I guess my 2 dimensional problem simulated on a computer could be simplified by doing the 1 dimensional problem on a computer, N random points on the unit interval, coming up with r and then inferring that for the 2 dimensional case r should be approximately (or exactly?) √2 times r for the 1D problem?

Thanks!

 

[EngWiPy]

Would 115 billion be considered a large number in this case?

I guess my 2 dimensional problem simulated on a computer could be simplified by doing the 1 dimensional problem on a computer, N random points on the unit interval, coming up with r and then inferring that for the 2 dimensional case r should be approximately (or exactly?) √2 times r for the 1D problem?

Thanks!

You need to increase the number of repetitions to get more accurate results, not $N$. What you need to do is to first generate $N$ random points, such that distance from the center ,say (0,0) is less than or equal to 1. This means that $\sqrt{r_1^2+r_2^2}\leq 1$, where $\mathbf{r}=(r_1,\,r_2)$ is a point in the unit disk. I guess how you can do this, is first to generate $N$ random variables in the interval $[0, 1]$ that represent $r_1$, and then generate another $N$ random variables between $[0,\sqrt{1-r_1^2}]$ that represent $r_2$. Now you have $N$ random points on a unit disk. Then you find the pair distance of all points and select the minimum, and store it. Repeat this process say $K=10^5$ times. At the end add all the minimum distances from all trials, and divide it by $K$. This way you get the average minimum distance. Maybe there is another simpler way, but this what comes to mind now.

 

[mfb]

Would 115 billion be considered a large number in this case?

Yes.
Keep in mind that the distribution of what you want to study is not uniform.
Also keep in mind that (a) protons are not point particles, (b) the bunches collide with a non-zero crossing angle and (c) there are many collisions per bunch crossing.

I guess my 2 dimensional problem simulated on a computer could be simplified by doing the 1 dimensional problem on a computer, N random points on the unit interval, coming up with r and then inferring that for the 2 dimensional case r should be approximately (or exactly?) √2 times r for the 1D problem?

For a uniform distribution that should be a reasonable approximation.

 

[Spinnor]

Thank you all your corrections. So if I used the numbers for focused beam bunches, bunch diameter of order several millimeters and a bunch number of a hundred billion protons should give us a r minimum of order the proton radius?
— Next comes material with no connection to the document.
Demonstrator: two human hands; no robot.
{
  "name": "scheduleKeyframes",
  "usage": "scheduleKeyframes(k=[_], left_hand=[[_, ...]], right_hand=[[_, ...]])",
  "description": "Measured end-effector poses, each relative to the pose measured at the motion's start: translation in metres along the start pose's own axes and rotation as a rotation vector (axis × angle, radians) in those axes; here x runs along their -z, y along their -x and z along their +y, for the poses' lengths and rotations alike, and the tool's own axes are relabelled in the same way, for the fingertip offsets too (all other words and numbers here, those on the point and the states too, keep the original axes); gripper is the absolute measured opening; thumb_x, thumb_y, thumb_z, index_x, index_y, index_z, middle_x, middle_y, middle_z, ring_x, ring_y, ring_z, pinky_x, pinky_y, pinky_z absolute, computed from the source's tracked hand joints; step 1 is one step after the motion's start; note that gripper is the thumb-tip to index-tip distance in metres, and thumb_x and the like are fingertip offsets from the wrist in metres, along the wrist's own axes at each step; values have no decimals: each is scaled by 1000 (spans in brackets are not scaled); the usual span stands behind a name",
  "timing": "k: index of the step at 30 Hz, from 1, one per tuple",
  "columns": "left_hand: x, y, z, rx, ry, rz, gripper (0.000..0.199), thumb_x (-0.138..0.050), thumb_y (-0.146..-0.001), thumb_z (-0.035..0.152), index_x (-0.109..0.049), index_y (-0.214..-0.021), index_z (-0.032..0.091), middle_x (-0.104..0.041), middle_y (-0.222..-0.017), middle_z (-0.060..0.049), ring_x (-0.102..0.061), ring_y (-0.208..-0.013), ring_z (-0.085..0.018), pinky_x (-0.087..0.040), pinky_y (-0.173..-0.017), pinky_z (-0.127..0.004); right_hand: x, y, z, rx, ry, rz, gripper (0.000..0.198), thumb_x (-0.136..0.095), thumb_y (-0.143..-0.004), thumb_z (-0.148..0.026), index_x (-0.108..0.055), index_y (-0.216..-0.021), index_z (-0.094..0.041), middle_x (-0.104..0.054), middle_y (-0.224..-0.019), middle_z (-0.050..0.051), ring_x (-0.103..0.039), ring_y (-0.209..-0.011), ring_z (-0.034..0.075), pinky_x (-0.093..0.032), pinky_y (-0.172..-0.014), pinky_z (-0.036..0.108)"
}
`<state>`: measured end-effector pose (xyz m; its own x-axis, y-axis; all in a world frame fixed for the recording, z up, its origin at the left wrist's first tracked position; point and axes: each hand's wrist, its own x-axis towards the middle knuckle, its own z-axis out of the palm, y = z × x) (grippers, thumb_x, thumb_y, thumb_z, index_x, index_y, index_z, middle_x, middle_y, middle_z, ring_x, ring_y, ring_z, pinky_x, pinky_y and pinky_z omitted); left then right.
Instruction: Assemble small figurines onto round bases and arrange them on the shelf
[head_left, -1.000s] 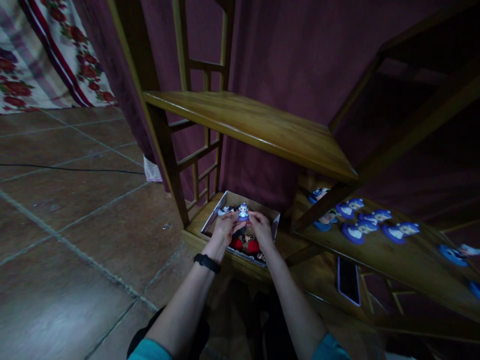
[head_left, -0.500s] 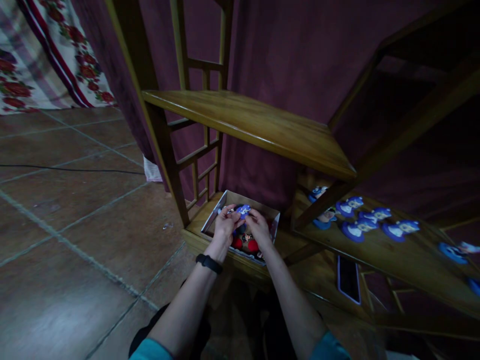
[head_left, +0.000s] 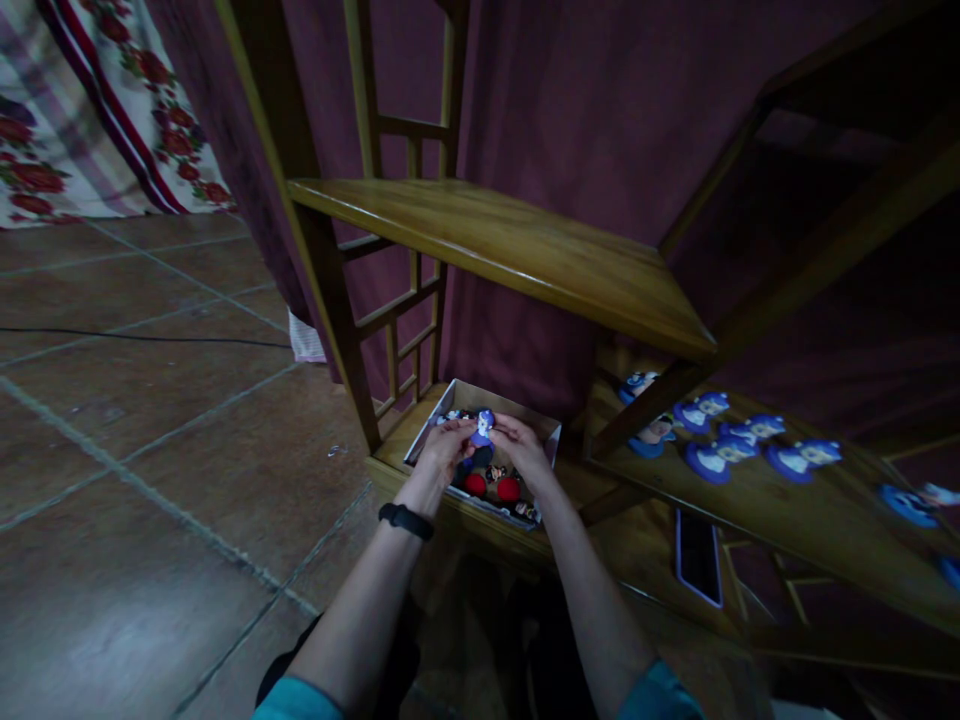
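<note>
A small blue-and-white figurine (head_left: 484,427) is pinched between my two hands, above an open shallow box (head_left: 541,417). My left hand (head_left: 447,447), with a dark band on the wrist, grips its left side. From the other side the fingers of my right hand (head_left: 521,444) close on it. Inside the box, below my hands, lie more figurines, among them one with a dark top (head_left: 495,474) and two round red pieces, one being the right red piece (head_left: 508,489). My fingers partly hide the contents.
Several blue figurines, such as the rightmost of a cluster (head_left: 804,459), stand on the wooden shelf (head_left: 840,510) at right. A phone-like dark slab (head_left: 697,556) lies on a lower board. An upper shelf board (head_left: 502,245) overhangs the box. A cable (head_left: 142,338) crosses the tiled floor.
The figurine has been turned from lying sideways to more upright between my fingers. My left hand has shifted slightly left and down, showing more of the box's contents.
</note>
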<state>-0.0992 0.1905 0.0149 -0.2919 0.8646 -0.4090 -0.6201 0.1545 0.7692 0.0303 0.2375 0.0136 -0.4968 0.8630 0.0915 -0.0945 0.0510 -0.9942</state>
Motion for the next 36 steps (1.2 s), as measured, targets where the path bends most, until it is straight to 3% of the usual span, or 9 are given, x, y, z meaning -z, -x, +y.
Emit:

Protons need to be pretty close to interact strongly?

Thank you for your help. Need to look into free easy to use math calculating software.

 

[mfb]

bunch diameter of order several millimeters

That is way too much.

should give us a r minimum of order the proton radius?

No as they don't have to overlap to interact and they are not pool balls with a single sharp border anyway.

We have much more accurate numbers for the proton radius from other measurements. Overall LHC cross sections don't help with that.

 

[Spinnor]

So back to the original math question. I think I have a solution and would appreciate flaws in my approximation pointed out.

If we have N points we then have (N-1)N/2 distinct pairs of points. Focus on one pair of points and call them a and b. If I give you the coordinates of a then you could say that because b is random it could be anywhere in the unit disc. divide the unit disc into angular regions centered on point a. These annular regions do not form complete annular rings unless point a was at the center of the unit disc, consider this an error in my approximation a value I think will be between approximately between 2 and 1/2, brain is too fuzzy to figure if the error factor is larger or smaller than 1. Call the radius to the random point b from a, r_i. The probability that the random point b is in a particular annular region is proportional to the area of the annular region. Considering all pairs of points there will be (N-1)N/2 values of r_i. Randomly distribute (N-1)N/2 points about point a. The density of points is the number of points divided by the area of the unit disc, and is (N-1)N/2]/π, call that ρ. Use this density to calculate the minimum value of r, r_min such there is likely one point in an annular region centered on point a with radius r_min. We want,

Density of points times area of circular region of radius r_min = 1

[(N-1)N/2]/π X π(r_min)^2 = 1 or,

(r_min)^2 ≅ 2/[(N-1)N/2] for large N

r_min ≅ √2/N

Extrapolating, in D dimensions r_min ≅ √D/N Edit, unless I can come up with an argument for the D dimensional case let's forget it for now.

Edit, the factor of √2 should be 2, simple math error.

So at this point I should step back and ask myself, should the answer scale as 1/N. Maybe you smarter guys out there can argue yes or no I do not know.

Thanks for your help!

 

[Spinnor]

That is way too much.

"With transverse dimensions of the order a mm, but in a collider as small as possible at the collision point (LHC - 16 microns fully squeezed)"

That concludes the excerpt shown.